Passés ces délais, l’administration ne peut plus contester la conformité des travaux.
Anomalie constatée
Si l’administration constate une anomalie par rapport aux travaux validés dans le permis de construire ou la déclaration préalable, elle peut mettre en demeure le titulaire de l’autorisation d’y remédier en effectuant des travaux ou demander de déposer un permis de construire modificatif. Si la régularisation de l’anomalie est impossible, elle peut imposer la démolition de la construction.
Attestation de non contestation des travaux
Il permet d’attester que les travaux réalisés sont conformes au permis de construire ou à la déclaration préalable. Cette attestation est délivrée sur demande dans les 15 jours qui suivent sa réclamation.
Recours des tiers
Après l’accord de la déclaration préalable ou du permis de construire, un affichage (panneau indiquant les caractéristiques de l’autorisation d’urbanisme) sur le terrain doit être réalisée. À partir de cet affichage, le délai de recours des tiers est de 2 mois.
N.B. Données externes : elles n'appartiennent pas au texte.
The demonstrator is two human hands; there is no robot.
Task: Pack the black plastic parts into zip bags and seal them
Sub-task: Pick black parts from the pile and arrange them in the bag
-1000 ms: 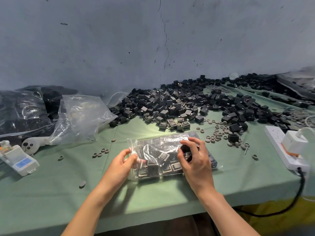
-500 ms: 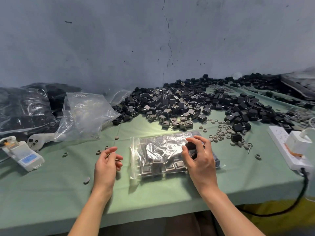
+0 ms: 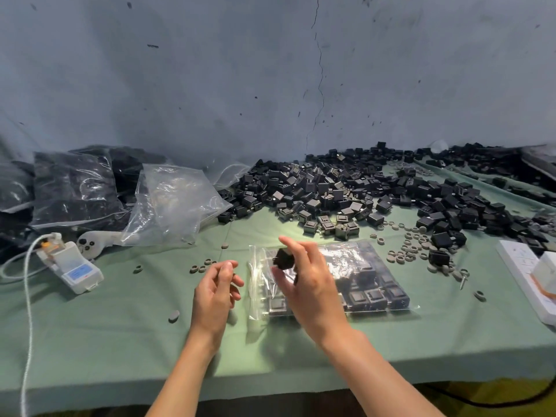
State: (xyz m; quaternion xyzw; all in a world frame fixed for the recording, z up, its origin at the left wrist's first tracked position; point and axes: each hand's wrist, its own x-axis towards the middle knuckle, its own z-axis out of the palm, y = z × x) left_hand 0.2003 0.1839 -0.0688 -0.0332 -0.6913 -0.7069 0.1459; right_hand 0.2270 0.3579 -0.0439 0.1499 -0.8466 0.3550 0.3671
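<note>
Fingers (image 3: 291,243) and thumb of my right hand (image 3: 311,285) pinch one black part (image 3: 282,258) just above the open left end of the zip bag (image 3: 364,267). The bag lies flat on the desk (image 3: 120,326), partly filled. My left hand (image 3: 215,288) hovers beside the bag's mouth, loosely curled, holding nothing. I judge the part light, rigid and smooth, best pinched across its flat sides. The bag is thin, slippery film that sags, so its mouth wants holding at the lip.
</note>
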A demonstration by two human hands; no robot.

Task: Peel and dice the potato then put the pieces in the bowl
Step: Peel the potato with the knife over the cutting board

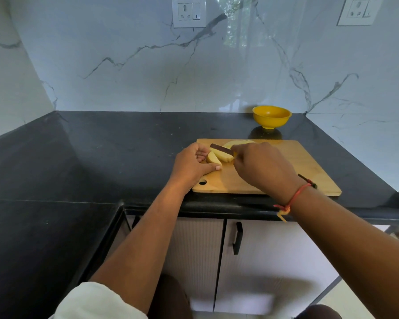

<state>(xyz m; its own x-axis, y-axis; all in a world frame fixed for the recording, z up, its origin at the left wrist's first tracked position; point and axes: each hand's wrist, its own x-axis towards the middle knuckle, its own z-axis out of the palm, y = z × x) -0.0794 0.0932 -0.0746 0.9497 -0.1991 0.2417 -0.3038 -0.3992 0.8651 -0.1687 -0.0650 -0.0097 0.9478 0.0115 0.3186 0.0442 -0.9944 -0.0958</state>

A l’expiration d’un délai de 6 mois à partir de l’achèvement des travaux, aucune action en justice visant à obtenir l’annulation du permis de construire ou de la déclaration préalable ne peut être intentée. La date prise en compte est celle de la réception, par la mairie, de la déclaration d’achèvement des travaux.
Vérifié le 13 juillet 2020 – Direction de l’information légale et administrative (Premier ministre)
Vous pouvez faire librement certains travaux à l’extérieur de votre maison. Selon leur nature et leur ampleur, il peut être nécessaire de demander une autorisation d’urbanisme (déclaration préalable ou permis de construire).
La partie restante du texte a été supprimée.